France’s food waste prevention law making inroads 2 years in

World Today

France has been trying to end food waste through a progressive law passed in 2016 requiring supermarkets to donate unsold products to food banks. It’s estimated that one-third of all food is thrown away around the world.

CGTN’s Lucy Taylor reports on how well it’s working, two years on.

Every morning, people at the Paris Food Bank collect food that supermarkets would otherwise throw away. And there’s lots of it. A depot in Paris handles thousands of tons of food every year. From here it’s passed on to food banks.

“No I was really surprised, the first time I came here, the products are good, they’re not old, they’re just surplus,” said Patrick Painon of the Paris Food Bank. “And you can see the potatoes are excellent, the carrots too, they might not always look the best but they are good, and the fresh products, the meat, the yogurt, are really good quality.”

These donations are not given out of goodwill alone. Since 2016, French supermarkets have been required to give unsold food to good causes or face heavy fines. France was the first country in the world to develop such a law.

Today less than 2 percent of food produced in France is wasted, and the average waste per person is half that of the United States. The vegetables may be sprouting but they’re nutritious.

Across France, warehouses like this one give away 220 million meals a year.

It’s a model being looked at by countries across Europe. In Italy, businesses are offered incentives to donate unwanted food, but are not penalized if they don’t.
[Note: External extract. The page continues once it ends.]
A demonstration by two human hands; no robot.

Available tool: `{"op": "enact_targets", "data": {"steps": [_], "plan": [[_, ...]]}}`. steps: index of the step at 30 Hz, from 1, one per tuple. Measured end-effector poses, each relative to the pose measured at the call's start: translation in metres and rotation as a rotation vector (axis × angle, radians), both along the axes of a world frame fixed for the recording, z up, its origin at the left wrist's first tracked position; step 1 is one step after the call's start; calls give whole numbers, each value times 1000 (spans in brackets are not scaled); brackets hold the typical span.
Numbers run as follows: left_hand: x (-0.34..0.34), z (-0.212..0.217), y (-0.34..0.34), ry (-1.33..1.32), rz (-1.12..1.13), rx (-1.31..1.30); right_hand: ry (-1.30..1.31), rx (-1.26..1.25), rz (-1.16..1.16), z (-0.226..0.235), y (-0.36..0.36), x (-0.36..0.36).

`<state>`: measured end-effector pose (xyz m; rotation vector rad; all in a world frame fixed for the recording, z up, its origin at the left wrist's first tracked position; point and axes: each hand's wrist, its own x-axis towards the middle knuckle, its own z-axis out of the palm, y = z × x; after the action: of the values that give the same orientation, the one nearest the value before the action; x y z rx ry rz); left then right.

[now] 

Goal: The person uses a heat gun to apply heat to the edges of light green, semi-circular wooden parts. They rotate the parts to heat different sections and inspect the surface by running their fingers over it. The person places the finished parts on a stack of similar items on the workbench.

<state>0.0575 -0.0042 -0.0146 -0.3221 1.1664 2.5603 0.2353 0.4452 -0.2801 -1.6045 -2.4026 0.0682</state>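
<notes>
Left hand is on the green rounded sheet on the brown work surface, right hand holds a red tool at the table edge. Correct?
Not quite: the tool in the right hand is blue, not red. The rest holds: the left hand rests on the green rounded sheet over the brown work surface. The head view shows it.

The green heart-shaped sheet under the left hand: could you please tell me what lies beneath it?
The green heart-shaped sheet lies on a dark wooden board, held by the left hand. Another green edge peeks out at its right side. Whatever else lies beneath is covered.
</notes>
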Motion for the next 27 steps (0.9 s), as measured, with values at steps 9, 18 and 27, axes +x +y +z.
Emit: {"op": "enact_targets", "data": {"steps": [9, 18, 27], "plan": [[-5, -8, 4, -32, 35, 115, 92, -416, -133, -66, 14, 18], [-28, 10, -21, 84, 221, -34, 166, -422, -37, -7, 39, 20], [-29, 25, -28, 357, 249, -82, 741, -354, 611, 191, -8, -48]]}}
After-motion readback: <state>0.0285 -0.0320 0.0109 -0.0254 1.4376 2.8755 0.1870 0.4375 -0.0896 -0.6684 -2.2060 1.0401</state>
In France, charities say donations are increasing by 8 to 9 percent each year.

“I think as you know in France food is quite important, you know,” said Jacques Bailet, national president of the French Food Bank Network. “And I think that the law made people more conscious of the fact that it was no longer acceptable to have people in difficult situations, and others wasting foods. So the law was clearly at the right moment.”